▸ What is needed: Wherever the word "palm" occurs in the listing below, copy that whole line.
── Data ──
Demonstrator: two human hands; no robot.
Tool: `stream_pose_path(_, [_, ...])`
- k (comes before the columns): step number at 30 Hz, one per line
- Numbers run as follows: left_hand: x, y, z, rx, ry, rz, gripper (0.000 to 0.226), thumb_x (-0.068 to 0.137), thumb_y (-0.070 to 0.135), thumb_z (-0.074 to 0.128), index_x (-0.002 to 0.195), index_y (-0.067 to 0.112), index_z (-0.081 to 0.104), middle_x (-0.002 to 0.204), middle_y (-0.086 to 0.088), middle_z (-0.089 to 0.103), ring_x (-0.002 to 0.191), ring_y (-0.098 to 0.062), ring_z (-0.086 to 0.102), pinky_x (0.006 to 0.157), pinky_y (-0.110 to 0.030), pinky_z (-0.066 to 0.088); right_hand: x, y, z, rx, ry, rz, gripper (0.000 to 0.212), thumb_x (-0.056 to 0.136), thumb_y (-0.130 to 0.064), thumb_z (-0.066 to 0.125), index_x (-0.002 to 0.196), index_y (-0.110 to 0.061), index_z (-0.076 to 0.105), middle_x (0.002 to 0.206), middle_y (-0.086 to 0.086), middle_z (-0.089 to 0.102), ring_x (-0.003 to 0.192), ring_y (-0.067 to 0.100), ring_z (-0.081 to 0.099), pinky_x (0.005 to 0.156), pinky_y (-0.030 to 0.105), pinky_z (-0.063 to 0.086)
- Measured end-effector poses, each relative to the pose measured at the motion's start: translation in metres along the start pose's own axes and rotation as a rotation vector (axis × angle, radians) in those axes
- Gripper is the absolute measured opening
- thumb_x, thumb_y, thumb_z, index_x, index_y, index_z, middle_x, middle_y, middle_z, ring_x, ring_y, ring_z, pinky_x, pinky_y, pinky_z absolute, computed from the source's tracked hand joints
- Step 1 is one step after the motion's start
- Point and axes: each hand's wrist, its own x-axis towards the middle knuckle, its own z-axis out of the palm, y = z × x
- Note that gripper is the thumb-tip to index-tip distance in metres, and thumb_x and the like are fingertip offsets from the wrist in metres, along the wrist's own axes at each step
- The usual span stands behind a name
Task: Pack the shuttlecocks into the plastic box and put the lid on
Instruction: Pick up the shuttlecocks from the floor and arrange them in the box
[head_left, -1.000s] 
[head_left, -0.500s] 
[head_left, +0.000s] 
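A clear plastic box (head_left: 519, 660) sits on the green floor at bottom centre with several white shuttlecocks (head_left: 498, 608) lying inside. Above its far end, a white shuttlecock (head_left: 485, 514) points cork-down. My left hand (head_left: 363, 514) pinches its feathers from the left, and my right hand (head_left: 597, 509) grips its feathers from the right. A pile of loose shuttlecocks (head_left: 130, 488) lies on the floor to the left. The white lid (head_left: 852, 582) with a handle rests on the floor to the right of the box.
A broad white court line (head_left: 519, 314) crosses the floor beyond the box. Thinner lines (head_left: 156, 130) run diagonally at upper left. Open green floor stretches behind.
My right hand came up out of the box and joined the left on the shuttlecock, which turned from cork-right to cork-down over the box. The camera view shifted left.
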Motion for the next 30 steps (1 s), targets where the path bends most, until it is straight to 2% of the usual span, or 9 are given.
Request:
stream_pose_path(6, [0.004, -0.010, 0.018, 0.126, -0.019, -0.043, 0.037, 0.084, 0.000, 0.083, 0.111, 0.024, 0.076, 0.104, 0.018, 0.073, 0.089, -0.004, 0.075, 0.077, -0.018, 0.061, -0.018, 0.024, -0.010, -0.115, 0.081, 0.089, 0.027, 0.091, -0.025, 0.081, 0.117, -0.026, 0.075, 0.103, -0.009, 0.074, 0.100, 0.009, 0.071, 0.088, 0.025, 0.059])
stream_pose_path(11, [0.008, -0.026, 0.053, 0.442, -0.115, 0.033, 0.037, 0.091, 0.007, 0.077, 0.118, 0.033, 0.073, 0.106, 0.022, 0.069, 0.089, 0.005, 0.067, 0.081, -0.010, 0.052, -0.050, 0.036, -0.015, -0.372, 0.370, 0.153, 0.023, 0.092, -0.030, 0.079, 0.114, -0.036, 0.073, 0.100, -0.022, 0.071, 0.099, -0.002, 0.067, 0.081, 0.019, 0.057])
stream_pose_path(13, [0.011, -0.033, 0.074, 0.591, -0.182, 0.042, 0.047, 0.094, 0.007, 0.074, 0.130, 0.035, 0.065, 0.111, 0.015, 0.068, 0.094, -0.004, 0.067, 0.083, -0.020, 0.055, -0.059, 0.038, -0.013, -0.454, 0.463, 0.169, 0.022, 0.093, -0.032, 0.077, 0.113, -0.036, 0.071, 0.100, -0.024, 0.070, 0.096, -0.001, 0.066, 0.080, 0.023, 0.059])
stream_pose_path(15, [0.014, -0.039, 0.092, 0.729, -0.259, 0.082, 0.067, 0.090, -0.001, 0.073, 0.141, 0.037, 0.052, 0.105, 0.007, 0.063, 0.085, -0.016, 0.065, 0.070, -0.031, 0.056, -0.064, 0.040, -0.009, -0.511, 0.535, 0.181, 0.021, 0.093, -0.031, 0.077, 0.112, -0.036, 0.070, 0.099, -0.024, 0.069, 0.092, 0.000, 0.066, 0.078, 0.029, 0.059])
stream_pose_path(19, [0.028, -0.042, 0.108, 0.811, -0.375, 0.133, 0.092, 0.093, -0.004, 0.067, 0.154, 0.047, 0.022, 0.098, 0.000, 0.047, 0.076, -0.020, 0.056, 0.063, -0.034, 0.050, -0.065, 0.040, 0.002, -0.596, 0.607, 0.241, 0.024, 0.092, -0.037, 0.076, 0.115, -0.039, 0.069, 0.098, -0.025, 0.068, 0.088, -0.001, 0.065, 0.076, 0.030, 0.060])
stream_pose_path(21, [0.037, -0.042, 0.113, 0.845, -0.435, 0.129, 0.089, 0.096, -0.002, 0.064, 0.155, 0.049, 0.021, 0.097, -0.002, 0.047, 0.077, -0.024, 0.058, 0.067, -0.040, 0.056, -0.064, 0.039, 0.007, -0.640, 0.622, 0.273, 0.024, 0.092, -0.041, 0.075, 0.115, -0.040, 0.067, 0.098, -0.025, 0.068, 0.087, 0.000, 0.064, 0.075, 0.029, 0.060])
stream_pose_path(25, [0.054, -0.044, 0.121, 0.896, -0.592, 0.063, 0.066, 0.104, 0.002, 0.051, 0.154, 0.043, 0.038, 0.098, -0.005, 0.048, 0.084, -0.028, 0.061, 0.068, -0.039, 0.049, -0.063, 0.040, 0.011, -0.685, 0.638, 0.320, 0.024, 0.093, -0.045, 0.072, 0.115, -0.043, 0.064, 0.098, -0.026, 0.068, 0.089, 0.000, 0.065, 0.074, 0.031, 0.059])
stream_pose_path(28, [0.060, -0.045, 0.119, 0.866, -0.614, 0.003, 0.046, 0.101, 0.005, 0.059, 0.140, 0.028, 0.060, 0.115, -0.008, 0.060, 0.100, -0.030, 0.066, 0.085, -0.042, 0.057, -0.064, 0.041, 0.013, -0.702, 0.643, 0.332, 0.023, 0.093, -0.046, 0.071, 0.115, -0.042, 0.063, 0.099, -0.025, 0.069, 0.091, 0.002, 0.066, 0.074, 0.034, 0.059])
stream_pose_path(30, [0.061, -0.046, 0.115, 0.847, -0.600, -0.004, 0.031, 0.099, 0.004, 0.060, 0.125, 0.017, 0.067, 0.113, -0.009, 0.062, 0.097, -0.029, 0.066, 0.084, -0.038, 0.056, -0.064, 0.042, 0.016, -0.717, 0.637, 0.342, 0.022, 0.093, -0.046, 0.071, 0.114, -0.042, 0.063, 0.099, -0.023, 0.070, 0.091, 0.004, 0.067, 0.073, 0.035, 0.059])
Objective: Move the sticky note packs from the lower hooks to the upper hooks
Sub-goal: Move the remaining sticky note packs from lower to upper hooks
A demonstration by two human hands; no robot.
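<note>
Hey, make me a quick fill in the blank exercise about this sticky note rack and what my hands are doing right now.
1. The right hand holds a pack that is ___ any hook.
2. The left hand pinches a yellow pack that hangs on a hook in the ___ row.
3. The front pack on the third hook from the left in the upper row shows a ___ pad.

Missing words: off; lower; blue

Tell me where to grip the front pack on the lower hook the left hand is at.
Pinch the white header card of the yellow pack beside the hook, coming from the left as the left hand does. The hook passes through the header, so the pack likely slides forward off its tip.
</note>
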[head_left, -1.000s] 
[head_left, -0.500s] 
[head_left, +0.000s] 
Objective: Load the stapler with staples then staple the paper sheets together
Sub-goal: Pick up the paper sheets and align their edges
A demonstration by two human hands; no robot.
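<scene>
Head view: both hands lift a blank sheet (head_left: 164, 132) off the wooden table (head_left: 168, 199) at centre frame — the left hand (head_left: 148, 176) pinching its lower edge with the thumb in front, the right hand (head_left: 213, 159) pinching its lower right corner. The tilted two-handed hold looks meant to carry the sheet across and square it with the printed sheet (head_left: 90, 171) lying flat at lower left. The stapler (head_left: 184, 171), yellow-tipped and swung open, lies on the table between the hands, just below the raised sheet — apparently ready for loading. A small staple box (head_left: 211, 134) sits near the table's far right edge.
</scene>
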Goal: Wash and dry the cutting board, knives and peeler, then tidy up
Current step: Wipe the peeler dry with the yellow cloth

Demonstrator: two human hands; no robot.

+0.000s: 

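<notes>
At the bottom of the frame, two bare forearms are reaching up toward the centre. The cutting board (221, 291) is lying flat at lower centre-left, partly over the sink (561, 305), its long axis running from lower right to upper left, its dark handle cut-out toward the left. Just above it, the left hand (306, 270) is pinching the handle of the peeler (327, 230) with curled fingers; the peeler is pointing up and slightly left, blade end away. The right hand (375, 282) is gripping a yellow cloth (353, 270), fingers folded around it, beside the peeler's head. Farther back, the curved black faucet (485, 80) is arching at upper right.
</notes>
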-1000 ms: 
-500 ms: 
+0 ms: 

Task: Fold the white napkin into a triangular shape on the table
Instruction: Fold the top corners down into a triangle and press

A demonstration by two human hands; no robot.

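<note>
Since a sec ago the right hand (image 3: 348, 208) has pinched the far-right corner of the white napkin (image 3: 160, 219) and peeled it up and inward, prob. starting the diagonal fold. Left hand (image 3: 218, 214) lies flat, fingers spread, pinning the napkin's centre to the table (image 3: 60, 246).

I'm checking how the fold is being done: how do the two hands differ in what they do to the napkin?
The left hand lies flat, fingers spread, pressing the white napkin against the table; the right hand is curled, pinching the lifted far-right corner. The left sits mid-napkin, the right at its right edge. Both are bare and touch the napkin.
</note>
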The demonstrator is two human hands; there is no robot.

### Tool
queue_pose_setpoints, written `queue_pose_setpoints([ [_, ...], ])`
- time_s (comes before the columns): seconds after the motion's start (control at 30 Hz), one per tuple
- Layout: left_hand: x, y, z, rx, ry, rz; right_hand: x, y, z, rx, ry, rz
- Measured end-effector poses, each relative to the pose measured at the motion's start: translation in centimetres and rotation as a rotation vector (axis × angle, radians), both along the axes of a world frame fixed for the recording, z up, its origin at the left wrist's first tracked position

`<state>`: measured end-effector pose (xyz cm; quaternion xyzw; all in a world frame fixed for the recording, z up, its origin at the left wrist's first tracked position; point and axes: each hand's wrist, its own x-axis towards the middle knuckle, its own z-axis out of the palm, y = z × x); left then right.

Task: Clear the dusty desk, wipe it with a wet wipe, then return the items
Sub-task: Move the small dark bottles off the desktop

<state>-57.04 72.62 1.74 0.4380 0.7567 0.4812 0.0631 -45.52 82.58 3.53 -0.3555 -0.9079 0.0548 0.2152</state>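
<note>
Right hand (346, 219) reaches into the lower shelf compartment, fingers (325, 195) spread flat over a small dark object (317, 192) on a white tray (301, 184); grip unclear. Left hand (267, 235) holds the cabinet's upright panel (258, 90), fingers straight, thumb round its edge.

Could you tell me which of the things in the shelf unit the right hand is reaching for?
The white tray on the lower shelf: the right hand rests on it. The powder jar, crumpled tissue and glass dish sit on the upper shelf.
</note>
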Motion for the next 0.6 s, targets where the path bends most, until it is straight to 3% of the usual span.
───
▸ Output for this exercise:
- Point and axes: each hand's wrist, its own x-axis towards the middle knuckle, its own z-axis out of the palm, y = z × x
`<state>`: measured end-effector pose (xyz cm; quaternion xyzw; all in a world frame fixed for the recording, z up, its origin at the left wrist's first tracked position; point and axes: each hand's wrist, its own x-axis towards the middle knuckle, its own z-axis out of the palm, y = z × x); left then right.

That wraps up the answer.